Andriele Moraes, 26 anos, pernambucana, jornalista e co-criadora do grupo e podcast “Clube do Livro Feminista”. Já publicou contos diversos contos em revistas literárias como: Mallamargens, Philos, Arara e Acrobata.
A Matéria do Nada
Eleonora havia se tornado a sombra do próprio marido. Não pensava mais com sua cabeça, tampouco sentira as emoções que percorria as células de seu corpo. Daquela mulher se via apenas Eduardo, com quem vivia há 15 anos. Nesse tempo, o aspecto infundia terror à própria imagem. Temia olhar-se no espelho. Ali, resignada às atividades domésticas, sentia repulsão ao que se tornara a matéria do nada.
Das poucas vezes que saia de casa, Eleonora perguntava aos colegas de sua existência. “Olhe pra mim e me diga se eu existo. Eu existo?”, falava num tom alto que era para todos escutarem. Daquela pergunta, ninguém compreendia o verdadeiro significado. Alguns riam, outros se assustavam, poucos levavam a sério. A mulher queria saber se seu corpo, por culpa de Eduardo, já não existia mais.
Exprimia, nos pensamentos, cada resposta que daquela gente saia. Isso a exasperava. Seu marido, um homem alto, extraordinariamente magro, castigado pelo trabalho desde pequeno, parecia sentir repugnância pela mulher que escolhera passar a vida. Talvez, ela pensava, ele tenha percebido que seu corpo havia se fincado nela. Ele a consumira, nesses 15 anos já se habituara, nem sequer a olhava mais.
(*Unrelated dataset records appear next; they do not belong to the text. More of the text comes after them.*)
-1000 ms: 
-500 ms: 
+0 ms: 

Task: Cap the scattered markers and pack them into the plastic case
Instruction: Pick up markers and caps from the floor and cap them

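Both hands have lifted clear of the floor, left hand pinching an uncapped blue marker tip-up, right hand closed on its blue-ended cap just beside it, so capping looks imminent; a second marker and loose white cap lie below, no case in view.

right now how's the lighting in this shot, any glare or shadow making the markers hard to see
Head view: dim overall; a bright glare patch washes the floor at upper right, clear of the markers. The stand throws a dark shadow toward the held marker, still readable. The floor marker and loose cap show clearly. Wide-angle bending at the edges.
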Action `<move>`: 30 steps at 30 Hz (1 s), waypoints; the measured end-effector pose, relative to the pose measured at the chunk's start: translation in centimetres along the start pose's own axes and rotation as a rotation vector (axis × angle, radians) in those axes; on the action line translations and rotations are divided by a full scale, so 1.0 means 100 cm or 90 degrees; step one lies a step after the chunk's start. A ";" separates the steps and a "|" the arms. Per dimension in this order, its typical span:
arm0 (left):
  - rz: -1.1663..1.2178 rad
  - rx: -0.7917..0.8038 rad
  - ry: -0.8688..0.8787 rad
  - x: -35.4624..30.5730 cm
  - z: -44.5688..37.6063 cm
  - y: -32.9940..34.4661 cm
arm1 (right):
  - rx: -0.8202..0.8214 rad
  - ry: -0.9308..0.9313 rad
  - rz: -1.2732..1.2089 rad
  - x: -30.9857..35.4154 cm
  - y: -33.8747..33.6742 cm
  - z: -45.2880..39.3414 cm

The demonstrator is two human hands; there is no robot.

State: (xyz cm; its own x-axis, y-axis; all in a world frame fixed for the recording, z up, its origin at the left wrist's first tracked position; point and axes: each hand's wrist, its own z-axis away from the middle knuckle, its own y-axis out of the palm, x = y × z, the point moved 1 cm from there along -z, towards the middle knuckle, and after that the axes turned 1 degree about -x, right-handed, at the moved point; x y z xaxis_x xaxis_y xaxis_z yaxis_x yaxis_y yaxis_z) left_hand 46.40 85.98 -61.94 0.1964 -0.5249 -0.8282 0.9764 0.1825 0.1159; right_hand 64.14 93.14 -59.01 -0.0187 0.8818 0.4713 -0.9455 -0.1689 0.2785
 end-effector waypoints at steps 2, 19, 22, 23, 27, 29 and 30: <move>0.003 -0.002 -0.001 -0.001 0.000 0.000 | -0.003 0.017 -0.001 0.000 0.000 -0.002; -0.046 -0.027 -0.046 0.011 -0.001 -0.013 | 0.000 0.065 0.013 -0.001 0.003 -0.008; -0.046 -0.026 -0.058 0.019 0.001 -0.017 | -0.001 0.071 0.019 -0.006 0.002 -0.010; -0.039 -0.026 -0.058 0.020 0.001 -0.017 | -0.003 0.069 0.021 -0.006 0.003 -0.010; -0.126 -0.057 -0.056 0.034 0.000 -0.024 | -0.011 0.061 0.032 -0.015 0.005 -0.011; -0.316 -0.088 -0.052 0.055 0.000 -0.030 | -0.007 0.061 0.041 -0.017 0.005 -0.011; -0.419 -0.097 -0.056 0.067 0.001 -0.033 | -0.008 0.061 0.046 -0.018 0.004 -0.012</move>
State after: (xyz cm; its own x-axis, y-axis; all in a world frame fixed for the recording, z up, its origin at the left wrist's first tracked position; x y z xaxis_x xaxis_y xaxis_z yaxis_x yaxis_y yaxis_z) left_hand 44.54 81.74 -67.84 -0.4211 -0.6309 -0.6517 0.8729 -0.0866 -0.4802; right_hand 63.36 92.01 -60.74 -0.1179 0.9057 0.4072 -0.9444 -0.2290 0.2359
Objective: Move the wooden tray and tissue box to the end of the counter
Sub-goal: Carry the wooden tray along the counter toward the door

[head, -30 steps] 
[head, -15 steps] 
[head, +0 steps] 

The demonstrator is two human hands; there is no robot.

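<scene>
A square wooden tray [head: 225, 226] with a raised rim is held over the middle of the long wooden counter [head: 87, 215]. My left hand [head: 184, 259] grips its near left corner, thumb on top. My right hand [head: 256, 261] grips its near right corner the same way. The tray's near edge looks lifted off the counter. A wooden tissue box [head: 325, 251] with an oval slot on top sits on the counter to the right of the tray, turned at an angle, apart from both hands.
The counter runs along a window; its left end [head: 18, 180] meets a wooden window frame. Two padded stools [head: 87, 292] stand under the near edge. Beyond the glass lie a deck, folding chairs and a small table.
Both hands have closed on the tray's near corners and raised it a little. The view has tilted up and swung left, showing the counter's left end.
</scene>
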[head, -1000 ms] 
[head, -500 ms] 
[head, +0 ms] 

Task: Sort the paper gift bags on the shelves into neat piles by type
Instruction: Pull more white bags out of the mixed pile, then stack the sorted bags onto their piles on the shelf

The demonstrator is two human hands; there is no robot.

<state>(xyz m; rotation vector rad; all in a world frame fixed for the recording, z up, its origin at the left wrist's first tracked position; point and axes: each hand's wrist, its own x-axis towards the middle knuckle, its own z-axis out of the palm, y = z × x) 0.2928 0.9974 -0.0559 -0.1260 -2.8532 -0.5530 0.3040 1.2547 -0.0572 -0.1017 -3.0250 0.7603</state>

Na cama, pouco se encostavam. Eleonora dormia cedo para acordar ainda mais cedo, antes do sol nascer. Eduardo, ao contrário, deitava-se sempre de madrugada. Quando acordava, a mulher se metia na cozinha para nunca mais sair. Tornou-se uma serva da casa pequena.
Do casamento rendeu 2 filhos. Marcelo e Roberto, assim como o pai, percebiam naquela mulher apenas as marcas do trabalho que desempenhara há muito tempo: o de servir. A lembrança da mãe transformara-se apenas aos cuidados do lar. Eleonora, para todos, anulou-se. Agora era apenas a mãe, vez ou outra, a esposa.
O capricho com o corpo que tinha quando era mais jovem, em poucos anos de casada, havia se transformado, assim como ela, em matéria do nada. A aparência ociosa, amarela e cansava acompanhava Eleonora. A humilhada mulher já não sabia quem era. Na vizinhança se tornara apenas “a mulher de Eduardo”, com o passar dos anos tornou-se na “mãe dos meninos Marcelo e Roberto”. Eleonora temia não existir na certidão. Certo dia, essas marcas a levaram a conferir se em sua certidão tinha o nome Eleonora. Mais uma vez, era para comprovar a própria existência. De nada adiantou essa conferida no documento. A cada dia expandia-se mais à sombra do marido.
Certa vez, ela, habituada a passear pela casa – único lugar que conhecia -, tomou-se por um pranto que já havia desvanecido. Tudo aconteceu quando percebeu que a certidão que revelava sua presença no mundo tinha se inundado na chuva. Não conseguia mais ler. Ali, naquele papel, até a água levara para si o nome que os pais tinham escolhido. Eleonora já não existia mais.
A infelicidade da mulher tornou-se um humor permanente. Não sabia não ser infeliz. Ela se perdeu dela. A coragem se desfez na anulação. Já não existiam fragmentos de sua matéria. Havia se tornado a matéria do nada. Do nada que o marido fincara no lar e que a água levou embora.